### What the task asks:
What you return must be every line from the beginning of the data through the line holding "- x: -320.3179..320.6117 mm", unchanged.

### Given information:
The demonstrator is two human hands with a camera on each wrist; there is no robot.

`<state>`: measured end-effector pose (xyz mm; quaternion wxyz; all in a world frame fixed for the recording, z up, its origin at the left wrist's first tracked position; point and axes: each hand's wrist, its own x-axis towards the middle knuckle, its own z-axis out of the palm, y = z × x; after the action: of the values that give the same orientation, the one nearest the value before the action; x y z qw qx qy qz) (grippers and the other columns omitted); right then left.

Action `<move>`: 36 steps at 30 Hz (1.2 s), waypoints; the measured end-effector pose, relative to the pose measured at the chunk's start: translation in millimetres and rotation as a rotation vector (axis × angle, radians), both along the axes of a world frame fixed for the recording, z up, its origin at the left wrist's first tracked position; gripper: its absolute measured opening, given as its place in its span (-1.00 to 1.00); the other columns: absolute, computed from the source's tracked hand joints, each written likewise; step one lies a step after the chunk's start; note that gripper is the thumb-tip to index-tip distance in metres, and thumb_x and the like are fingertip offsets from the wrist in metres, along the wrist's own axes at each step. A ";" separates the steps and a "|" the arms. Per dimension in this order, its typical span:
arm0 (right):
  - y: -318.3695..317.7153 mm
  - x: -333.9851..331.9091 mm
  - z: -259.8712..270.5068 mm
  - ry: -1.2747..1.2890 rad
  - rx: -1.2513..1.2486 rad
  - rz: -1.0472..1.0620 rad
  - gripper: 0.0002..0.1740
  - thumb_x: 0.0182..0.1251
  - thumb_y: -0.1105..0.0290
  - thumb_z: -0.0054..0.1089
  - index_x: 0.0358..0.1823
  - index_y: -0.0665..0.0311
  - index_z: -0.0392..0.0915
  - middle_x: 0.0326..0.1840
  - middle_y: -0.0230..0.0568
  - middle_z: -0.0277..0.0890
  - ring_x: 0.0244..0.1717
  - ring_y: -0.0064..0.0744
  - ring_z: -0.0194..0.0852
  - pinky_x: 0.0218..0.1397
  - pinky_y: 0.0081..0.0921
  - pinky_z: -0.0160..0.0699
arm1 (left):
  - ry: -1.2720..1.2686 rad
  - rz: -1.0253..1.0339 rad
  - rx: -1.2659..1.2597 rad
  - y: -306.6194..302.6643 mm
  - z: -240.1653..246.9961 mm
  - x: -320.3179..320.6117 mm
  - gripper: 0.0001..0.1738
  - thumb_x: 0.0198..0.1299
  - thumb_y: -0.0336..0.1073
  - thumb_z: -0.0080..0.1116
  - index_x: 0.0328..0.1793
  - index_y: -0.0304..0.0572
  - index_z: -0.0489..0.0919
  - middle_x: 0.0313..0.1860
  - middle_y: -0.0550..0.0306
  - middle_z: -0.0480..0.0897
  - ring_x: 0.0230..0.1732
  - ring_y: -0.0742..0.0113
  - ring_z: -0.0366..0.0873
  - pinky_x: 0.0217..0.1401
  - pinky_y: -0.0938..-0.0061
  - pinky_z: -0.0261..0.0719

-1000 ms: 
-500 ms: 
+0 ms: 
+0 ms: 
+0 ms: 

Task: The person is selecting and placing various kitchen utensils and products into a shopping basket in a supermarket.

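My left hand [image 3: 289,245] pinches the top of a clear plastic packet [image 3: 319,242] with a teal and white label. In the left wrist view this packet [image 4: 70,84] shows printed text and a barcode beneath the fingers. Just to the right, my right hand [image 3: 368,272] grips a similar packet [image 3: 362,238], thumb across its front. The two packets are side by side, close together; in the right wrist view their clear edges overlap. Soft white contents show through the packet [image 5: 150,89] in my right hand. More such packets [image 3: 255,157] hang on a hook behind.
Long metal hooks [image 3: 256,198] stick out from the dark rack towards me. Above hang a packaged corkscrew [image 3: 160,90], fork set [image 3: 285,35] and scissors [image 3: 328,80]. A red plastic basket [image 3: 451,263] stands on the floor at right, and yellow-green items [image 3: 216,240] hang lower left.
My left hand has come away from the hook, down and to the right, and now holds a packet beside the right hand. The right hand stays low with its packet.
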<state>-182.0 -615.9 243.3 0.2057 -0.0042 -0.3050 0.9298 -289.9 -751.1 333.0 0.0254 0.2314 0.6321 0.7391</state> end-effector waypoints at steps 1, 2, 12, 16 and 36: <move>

### Expected answer:
The demonstrator is two human hands with a camera on each wrist; there is no robot.

`<state>`: measured end-effector pose (xyz mm; quaternion wxyz; all in a world frame fixed for the recording, z up, its origin at the left wrist's first tracked position; point and axes: each hand's wrist, its own x-axis towards the middle knuckle, its own z-axis out of the palm, y = z × x; after the action: of the values that give the same orientation, the one nearest the value before the action; x y z qw qx qy qz) (grippers and the other columns omitted); right then left.

Action `<move>`: 36 steps at 30 Hz (1.2 s), waypoints; the measured end-effector pose, relative to the pose measured at the chunk's start: translation in millimetres and rotation as a rotation vector (axis × angle, radians), both along the axes of a world frame fixed for the recording, z up, its origin at the left wrist's first tracked position; gripper: its absolute measured opening, given as its place in its span (-1.00 to 1.00); the other columns: absolute, computed from the source's tracked hand joints, each written likewise; step one lies a step after the chunk's start; note that gripper is the thumb-tip to index-tip distance in metres, and thumb_x and the like are fingertip offsets from the wrist in metres, along the wrist's own axes at each step. A ";" separates the steps and a "|" the arms. Per dimension in this order, its typical span:
arm0 (right):
  - y: -318.3695..317.7153 mm
  - x: -333.9851..331.9091 mm
  - z: -259.8712..270.5068 mm
  - ry: -1.2747..1.2890 rad
  - rx: -1.2513..1.2486 rad
  - rz: -1.0472..1.0620 rad
  - gripper: 0.0002..0.1740
  - thumb_x: 0.0182..0.1251
  - thumb_y: -0.1105..0.0290
  - thumb_z: -0.0054..0.1089
  - index_x: 0.0358..0.1823
  - index_y: -0.0665..0.0311
  - index_z: -0.0392..0.0915
  - middle_x: 0.0326..0.1840
  - middle_y: -0.0230..0.0568
  - middle_z: -0.0277..0.0890
  - ring_x: 0.0244..0.1717
  - ring_y: -0.0064..0.0744
  - ring_z: -0.0194..0.0852
  - pinky_x: 0.0218..0.1397
  - pinky_y: 0.0081..0.0921
  - pinky_z: -0.0160..0.0699
arm1 (left):
  - ry: -1.2720..1.2686 rad
  - rz: -1.0253..1.0339 rad
  - rx: -1.2659..1.2597 rad
  - y: -306.6194..302.6643 mm
  - z: -240.1653..246.9961 mm
  - x: -320.3179..320.6117 mm

That concludes the answer to this exercise.